Credit: Sony

Sony’s decision to end physical disc production for new PlayStation games in 2028 has triggered a wave of criticism from players, collectors, and preservation-focused fans who see the move as a major blow to ownership.

TL;DR – Key Info
  • Sony will stop producing physical discs for new PlayStation games starting in January 2028.
  • New PlayStation releases after that point will be sold digitally through PlayStation Store and retailers.
  • Games released on disc before January 2028 will not be affected by the change.
  • Many players are criticizing the move over ownership, preservation, resale, and game-sharing concerns.
  • The announcement also arrived alongside new updates about PS3 and PS Vita store closures.

Players Push Back Against Sony’s Decision

Sony has confirmed that physical disc production for new PlayStation games will end in January 2028, and the reaction has been intense. While the company describes the move as a response to changing consumer habits, many players see it as another step away from traditional game ownership.

Community responses have focused less on convenience and more on what disappears when discs go away. Players have raised concerns about losing the ability to lend games, resell used copies, build physical collections, or preserve access to titles if digital storefronts change in the future.

The scale of the reaction is already visible on PlayStation’s own channels. The official PlayStation Blog post quickly gathered thousands of comments, with many users criticizing the decision and questioning whether a digital-only future benefits players as much as it benefits platform holders.

Worth Knowing: Sony says the change will not affect games that have already been released on disc, or games that are scheduled to launch in disc format before January 2028.


Why Physical Games Still Matter

For players who already buy everything through PlayStation Store, the shift may not change much day to day. But for collectors, second-hand buyers, offline players, and preservation groups, the end of new discs is a much bigger deal.

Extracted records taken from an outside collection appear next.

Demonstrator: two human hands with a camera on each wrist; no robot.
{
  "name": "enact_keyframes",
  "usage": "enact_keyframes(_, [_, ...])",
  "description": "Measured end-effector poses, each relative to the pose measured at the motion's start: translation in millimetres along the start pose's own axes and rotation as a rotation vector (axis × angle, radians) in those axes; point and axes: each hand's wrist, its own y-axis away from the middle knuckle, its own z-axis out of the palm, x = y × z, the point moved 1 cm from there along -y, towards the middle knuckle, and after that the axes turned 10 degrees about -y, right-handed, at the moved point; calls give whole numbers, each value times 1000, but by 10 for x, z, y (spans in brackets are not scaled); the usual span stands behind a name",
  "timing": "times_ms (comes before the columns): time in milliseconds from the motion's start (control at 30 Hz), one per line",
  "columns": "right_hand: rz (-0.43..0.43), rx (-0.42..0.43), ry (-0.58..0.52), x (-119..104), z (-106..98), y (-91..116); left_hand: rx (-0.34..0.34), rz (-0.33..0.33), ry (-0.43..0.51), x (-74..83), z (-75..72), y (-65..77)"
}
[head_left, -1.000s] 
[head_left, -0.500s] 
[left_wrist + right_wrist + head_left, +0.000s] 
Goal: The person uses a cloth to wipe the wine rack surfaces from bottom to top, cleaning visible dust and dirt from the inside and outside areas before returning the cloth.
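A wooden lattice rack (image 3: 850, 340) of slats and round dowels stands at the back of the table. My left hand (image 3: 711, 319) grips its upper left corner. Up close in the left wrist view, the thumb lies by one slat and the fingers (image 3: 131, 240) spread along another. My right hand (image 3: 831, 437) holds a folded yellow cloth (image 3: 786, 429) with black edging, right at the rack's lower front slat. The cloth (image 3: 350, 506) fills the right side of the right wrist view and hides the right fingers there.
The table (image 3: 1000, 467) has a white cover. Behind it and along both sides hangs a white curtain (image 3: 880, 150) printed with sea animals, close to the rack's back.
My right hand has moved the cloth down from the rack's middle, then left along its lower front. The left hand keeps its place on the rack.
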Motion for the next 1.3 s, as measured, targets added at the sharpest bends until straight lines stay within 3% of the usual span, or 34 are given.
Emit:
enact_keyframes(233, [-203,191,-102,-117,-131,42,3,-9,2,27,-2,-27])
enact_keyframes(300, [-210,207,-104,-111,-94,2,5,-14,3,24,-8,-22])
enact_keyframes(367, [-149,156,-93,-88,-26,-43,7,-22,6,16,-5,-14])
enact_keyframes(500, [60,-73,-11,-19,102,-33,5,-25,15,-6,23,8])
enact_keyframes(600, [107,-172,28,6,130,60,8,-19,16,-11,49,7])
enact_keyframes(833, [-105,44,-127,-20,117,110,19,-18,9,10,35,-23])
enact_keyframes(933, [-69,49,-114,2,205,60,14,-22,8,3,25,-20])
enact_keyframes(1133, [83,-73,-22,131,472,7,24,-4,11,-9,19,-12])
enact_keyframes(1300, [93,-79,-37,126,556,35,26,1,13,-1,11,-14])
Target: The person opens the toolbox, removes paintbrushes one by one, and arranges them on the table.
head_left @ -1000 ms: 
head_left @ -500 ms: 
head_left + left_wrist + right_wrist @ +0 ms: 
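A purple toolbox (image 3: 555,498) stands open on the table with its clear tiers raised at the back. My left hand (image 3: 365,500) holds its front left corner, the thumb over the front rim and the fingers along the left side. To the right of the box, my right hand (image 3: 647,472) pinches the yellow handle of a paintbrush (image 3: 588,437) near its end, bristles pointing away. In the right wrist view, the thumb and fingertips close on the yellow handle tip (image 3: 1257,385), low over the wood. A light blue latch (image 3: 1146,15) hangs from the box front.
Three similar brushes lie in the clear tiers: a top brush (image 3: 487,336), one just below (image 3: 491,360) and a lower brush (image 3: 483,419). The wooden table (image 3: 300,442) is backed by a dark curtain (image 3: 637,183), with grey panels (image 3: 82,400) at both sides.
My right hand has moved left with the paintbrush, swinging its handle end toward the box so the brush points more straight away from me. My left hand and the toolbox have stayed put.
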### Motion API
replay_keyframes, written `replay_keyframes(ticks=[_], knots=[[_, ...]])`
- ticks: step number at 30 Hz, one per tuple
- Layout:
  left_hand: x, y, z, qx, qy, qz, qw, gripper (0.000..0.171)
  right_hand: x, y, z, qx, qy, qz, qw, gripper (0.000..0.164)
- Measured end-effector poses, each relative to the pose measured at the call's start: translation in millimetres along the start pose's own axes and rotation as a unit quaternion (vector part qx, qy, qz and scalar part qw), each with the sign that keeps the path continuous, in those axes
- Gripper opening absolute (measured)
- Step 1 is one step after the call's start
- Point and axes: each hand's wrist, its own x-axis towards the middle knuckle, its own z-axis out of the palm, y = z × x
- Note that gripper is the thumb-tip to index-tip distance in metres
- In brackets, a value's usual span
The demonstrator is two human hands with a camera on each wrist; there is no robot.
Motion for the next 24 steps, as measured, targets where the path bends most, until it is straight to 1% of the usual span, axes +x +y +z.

Physical games give players more control over how they use their purchases. A disc can be sold, traded, borrowed, displayed, or kept long after a storefront changes. Digital games are usually tied to accounts, licenses, platform rules, and long-term server access.

That is why the backlash is about more than nostalgia. The concern is that a fully digital PlayStation ecosystem gives players fewer options and places more control in the hands of Sony, publishers, and digital storefront policies.

Player ConcernWhy It Matters
OwnershipDigital purchases are tied to accounts and platform licenses rather than a physical item.
ResalePlayers can resell or buy used physical games, but digital licenses usually cannot be transferred.
Game sharingPhysical discs are easy to lend to friends or family without account-based restrictions.
PreservationCollectors and archivists worry that digital-only games become harder to access if stores, licenses, or servers change.

What Actually Changes in 2028?

The policy starts in January 2028. From that point forward, new games releasing on PlayStation consoles will be sold through PlayStation Store and retailers in digital formats only.

That does not mean every existing PlayStation disc suddenly stops working. Sony says the transition has no impact on games that already released, or games that will release before January 2028 in disc format.

Still, the direction is obvious. PlayStation has already offered digital-only console models, and this decision makes the next stage of that strategy much clearer: new PlayStation releases are being pushed toward a digital-first ecosystem.


PlayStation’s Digital Future Is Getting Clearer

The timing of the announcement adds to the tension. Sony also published updates about PlayStation Store support for PS3 and PS Vita, reminding players that digital platforms are not permanent in the same way a shelf of discs can feel permanent.

That combination explains why the reaction has been so sharp. Sony sees digital distribution as the natural direction of the market, but many players see the end of discs as the loss of choice, ownership, and long-term access.

Whether the backlash changes Sony’s plans is unclear. For now, the company is moving ahead with a major shift that could define the next era of PlayStation – and players are already debating whether that future is worth supporting.